What you need to do — A verbatim reprint of the records below is what this exercise asks for.

Stored items from a collection
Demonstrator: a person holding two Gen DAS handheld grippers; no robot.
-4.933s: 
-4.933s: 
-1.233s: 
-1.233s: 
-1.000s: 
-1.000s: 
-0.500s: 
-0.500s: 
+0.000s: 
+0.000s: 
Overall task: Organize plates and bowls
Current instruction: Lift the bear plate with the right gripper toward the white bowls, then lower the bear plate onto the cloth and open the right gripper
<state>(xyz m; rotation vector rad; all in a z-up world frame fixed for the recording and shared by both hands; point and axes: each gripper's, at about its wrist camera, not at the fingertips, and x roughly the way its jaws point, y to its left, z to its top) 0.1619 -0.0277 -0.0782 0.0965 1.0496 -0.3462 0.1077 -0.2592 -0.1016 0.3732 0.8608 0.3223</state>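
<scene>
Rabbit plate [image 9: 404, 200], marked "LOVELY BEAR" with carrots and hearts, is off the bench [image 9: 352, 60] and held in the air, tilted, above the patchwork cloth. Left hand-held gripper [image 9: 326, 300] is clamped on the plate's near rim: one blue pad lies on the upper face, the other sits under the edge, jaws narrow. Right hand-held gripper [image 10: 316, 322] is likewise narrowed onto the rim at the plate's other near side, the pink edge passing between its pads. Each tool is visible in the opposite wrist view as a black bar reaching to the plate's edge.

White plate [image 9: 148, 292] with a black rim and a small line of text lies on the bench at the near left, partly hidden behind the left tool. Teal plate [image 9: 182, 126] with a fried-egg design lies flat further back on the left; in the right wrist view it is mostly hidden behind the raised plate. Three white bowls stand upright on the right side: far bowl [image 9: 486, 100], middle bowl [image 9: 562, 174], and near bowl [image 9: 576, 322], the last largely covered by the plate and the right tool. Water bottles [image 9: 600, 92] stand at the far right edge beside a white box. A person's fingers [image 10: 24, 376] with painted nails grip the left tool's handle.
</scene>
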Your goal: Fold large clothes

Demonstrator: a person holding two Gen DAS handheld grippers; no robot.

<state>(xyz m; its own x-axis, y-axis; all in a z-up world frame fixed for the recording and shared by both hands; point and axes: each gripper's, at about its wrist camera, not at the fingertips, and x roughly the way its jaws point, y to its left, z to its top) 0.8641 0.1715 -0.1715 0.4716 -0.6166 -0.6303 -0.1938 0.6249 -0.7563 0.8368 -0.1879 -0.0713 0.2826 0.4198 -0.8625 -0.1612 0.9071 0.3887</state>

Problem solution —
Demonstrator: a person holding two Gen DAS handheld grippers; no robot.
-4.933s: 
-4.933s: 
-1.233s: 
-1.233s: 
-1.000s: 
-1.000s: 
-0.500s: 
-0.500s: 
+0.000s: 
+0.000s: 
Overall task: Organize plates and bowls
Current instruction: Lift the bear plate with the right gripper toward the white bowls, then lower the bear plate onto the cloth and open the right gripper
<state>(xyz m; rotation vector rad; all in a z-up world frame fixed for the recording and shared by both hands; point and axes: each gripper's, at about its wrist camera, not at the fingertips, and x roughly the way its jaws point, y to its left, z to its top) 0.1619 -0.0277 -0.0782 0.0965 1.0496 -0.3462 0.1077 -0.2592 -0.1016 0.3732 0.8608 0.3223</state>
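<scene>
Rabbit plate [image 9: 404, 200], marked "LOVELY BEAR" with carrots and hearts, is off the bench [image 9: 352, 60] and held in the air, tilted, above the patchwork cloth. Left hand-held gripper [image 9: 326, 300] is clamped on the plate's near rim: one blue pad lies on the upper face, the other sits under the edge, jaws narrow. Right hand-held gripper [image 10: 316, 322] is likewise narrowed onto the rim at the plate's other near side, the pink edge passing between its pads. Each tool is visible in the opposite wrist view as a black bar reaching to the plate's edge.

White plate [image 9: 148, 292] with a black rim and a small line of text lies on the bench at the near left, partly hidden behind the left tool. Teal plate [image 9: 182, 126] with a fried-egg design lies flat further back on the left; in the right wrist view it is mostly hidden behind the raised plate. Three white bowls stand upright on the right side: far bowl [image 9: 486, 100], middle bowl [image 9: 562, 174], and near bowl [image 9: 576, 322], the last largely covered by the plate and the right tool. Water bottles [image 9: 600, 92] stand at the far right edge beside a white box. A person's fingers [image 10: 24, 376] with painted nails grip the left tool's handle.
</scene>
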Your goal: Fold large clothes

Demonstrator: a person holding two Gen DAS handheld grippers; no robot.

<state>(xyz m; its own x-axis, y-axis; all in a z-up world frame fixed for the recording and shared by both hands; point and axes: each gripper's, at about its wrist camera, not at the fingertips, and x roughly the way its jaws point, y to its left, z to its top) 0.8641 0.1715 -0.1715 0.4716 -0.6166 -0.6303 -0.1938 0.6249 -0.7563 0.8368 -0.1879 -0.0713 0.2826 0.4198 -0.8625 -0.1612 0.9071 0.3887</state>

What precedes this is the full answer.